Family photographs from this era freeze moments of wholeness before the wall split lives in half. They're not just images; they're accusations against history, proof that once, this city breathed as one.
The 15 Pages: Connecting Threads Through History
The Berlin Apartment's 15 pages function as narrative DNA, encoding 120 years of human experience into collectible fragments. Each page represents an episodic chapter, but together they form something greater than the sum of their parts.
These aren't mere collectibles - they're time machines. Josef's 1933 story bleeds into Mathilda's 1945 trauma, which echoes in Kolja's 1989 desperation. The 1967 chapter with Antonia creates ripples that reach Dilara in 2020, who notices traces of former inhabitants in the same space.
The framing story in 2020 reveals the apartment as a memory vessel, containing physical traces of lives that once filled these rooms with laughter, fear, hope, and despair. Each artifact - whether a banned book, a love letter, or a child's toy - serves as a crucial thread connecting inhabitants across decades.

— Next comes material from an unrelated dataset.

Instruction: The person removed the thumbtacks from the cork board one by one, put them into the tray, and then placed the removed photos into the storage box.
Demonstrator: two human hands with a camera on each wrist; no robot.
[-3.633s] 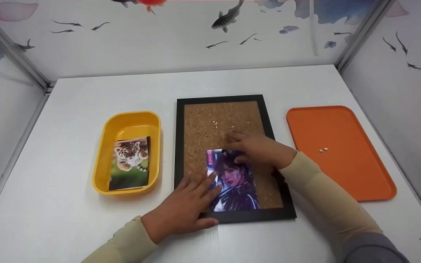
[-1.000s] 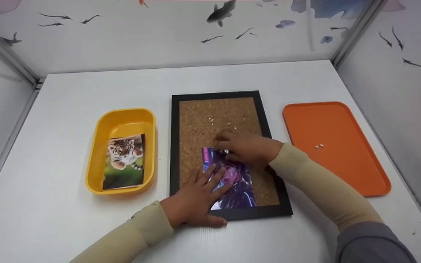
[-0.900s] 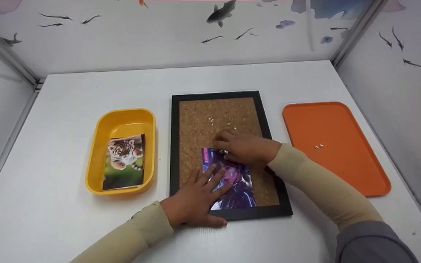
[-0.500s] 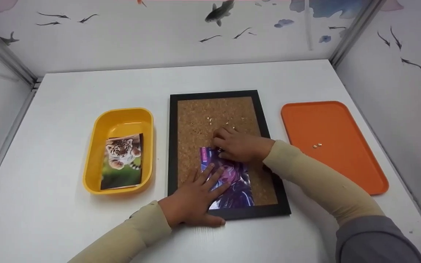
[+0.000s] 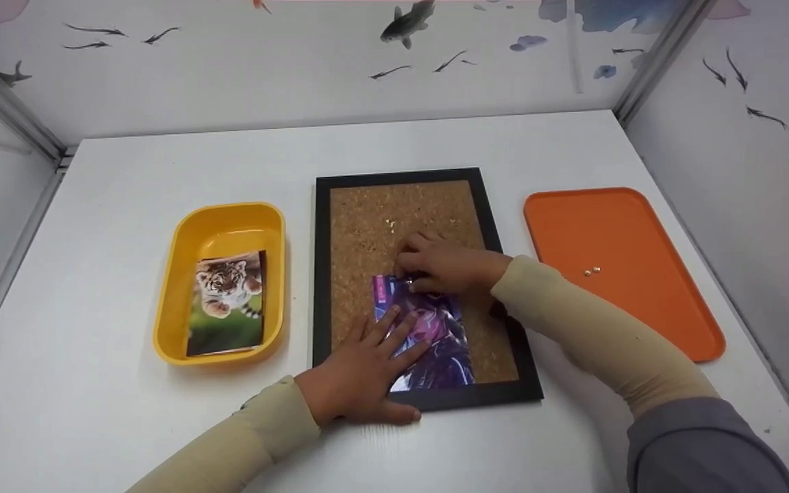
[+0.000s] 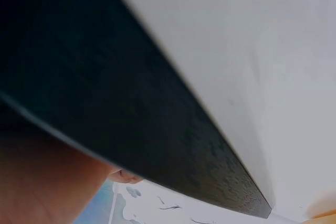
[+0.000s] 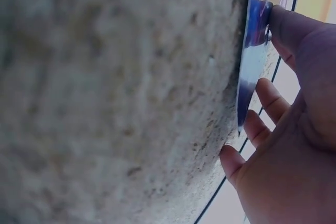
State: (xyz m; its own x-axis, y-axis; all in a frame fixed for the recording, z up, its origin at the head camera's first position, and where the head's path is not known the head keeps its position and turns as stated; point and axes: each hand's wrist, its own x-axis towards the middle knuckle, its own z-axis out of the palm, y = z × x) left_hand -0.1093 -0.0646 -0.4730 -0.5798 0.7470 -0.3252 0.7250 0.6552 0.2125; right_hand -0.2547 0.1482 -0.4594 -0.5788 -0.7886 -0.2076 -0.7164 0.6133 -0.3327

What emerges is not just a game but a meditation on how places remember us long after we're gone. The 15 pages collectively argue that history isn't something that happens to cities - it's something that happens in kitchens, bedrooms, and living rooms, one impossible choice at a time.
Completing The Berlin Apartment is a journey through intimate history, where each discovered object weaves another thread into the tapestry of its inhabitants' lives. By meticulously exploring every era and connecting the stories across decades, you don't just finish a game - you bear witness to a century of resilience, love, and memory preserved within a single home.